Andere machen Puzzle oder Kreuzworträtsel – ich baue zur Entspannung Websites. Ich kann nicht aus dem Stand sagen, wie viele es jetzt gerade sind, ungefähr 15 vermutlich. Ich finde es entspannend und anregend, nachts um halb zwölf an irgend einer CSS-Regel zu basteln oder so was. Als ich damals eine eigene Domain haben wollte, war kuschel.de schon belegt – von einer Schwulen-Seite. Heute sind's Rechtsanwälte. Aber kuschelchaos.de ist sowieso viel besser – und weil das als Email-Adresse für einen Pfarrer vielleicht nicht ganz so seriös wirkt, kam dann halt gleich noch kuschelkirche.de dazu. Ansonsten ist meine liebste Beschäftigung Lesen. Und zwar alles. Den Evakuierungsplan im Hotel. Die Herstellerangaben auf dem Wärmebettchen unserer Jüngsten in der Intensivstation. Irgendwelche Hinweise auf irgendwelchen Türen. Aber trotzdem natürlich am liebsten Bücher. Was es nicht auf dem Kindle gibt, hat es mittlerweile schwer bei mir (siehe oben, Stichwort „Papier“). Selbst meine Predigten drucke ich nicht mehr aus, sondern schicke sie mir als PDF auf den Kindle. Besonders gerne lese ich Science Fiction. Perry Rhodan. Das ist so eine ganz andere Welt, das gefällt mir. Von den diversen Star-Trek-Serien fand ich „Deep Space Nine“ am interessantesten, weil sich da wirklich auch ein ganzer politischer Kosmos aufgebaut hat, denn die Station bleibt ja im Gegensatz zu den diversen Raumschiff-Enterprise-Varianten immer am gleichen Ort. Leider habe ich bis heute die letzte Staffel nicht gesehen. Abgesehen davon, sehe ich nicht viel fern. Dr. House manchmal oder Monk. Twitter ist viel interessanter.
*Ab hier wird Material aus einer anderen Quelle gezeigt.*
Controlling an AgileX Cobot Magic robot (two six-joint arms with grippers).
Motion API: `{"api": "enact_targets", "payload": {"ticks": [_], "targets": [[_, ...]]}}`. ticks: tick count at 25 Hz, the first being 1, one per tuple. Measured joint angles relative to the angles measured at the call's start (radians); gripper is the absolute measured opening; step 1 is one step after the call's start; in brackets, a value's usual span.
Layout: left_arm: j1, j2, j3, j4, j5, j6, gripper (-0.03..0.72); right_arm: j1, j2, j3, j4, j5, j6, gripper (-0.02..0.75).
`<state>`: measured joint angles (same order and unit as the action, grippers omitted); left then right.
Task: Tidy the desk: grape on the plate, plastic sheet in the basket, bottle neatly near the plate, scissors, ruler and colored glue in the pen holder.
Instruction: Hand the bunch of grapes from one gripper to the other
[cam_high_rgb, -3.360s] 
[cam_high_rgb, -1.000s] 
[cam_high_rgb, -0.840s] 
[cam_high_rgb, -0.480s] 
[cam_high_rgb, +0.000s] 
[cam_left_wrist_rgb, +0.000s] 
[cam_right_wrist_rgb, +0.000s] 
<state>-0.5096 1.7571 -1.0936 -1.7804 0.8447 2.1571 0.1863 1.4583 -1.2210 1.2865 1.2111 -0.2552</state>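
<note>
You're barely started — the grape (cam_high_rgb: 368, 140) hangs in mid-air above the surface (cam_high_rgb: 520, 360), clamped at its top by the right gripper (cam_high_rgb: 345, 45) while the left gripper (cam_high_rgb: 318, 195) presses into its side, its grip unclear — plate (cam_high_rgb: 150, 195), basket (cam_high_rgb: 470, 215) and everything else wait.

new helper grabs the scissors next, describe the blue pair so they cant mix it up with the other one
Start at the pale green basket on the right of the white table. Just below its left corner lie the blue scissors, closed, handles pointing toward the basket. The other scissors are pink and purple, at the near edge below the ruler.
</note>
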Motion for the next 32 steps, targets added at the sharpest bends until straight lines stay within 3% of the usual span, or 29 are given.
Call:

Meine Füße sind „Hobbitfüße“, sagt meine Frau. Ich sage: Über sie läuft die Termperaturregulierung meines Körpers. Wenn ich zu Hause bin, ziehe ich meistens die Socken aus (die liegen dann irgendwo rum, was zum Glück nicht ganz zum Scheidungsgrund reicht). Bei Freunden, in der Bahn usw. habe ich mich mittlerweile aber so weit im Griff, dass ich dort meistens meine Schuhe und Socken anlasse. Ein Schlafsack muss die Möglichkeit haben, den Reißverschluss am unteren Ende ein Stück aufzumachen, damit ich bei Bedarf meine Füße rausstrecken kann. Sonst kann ich ihn nicht benutzen.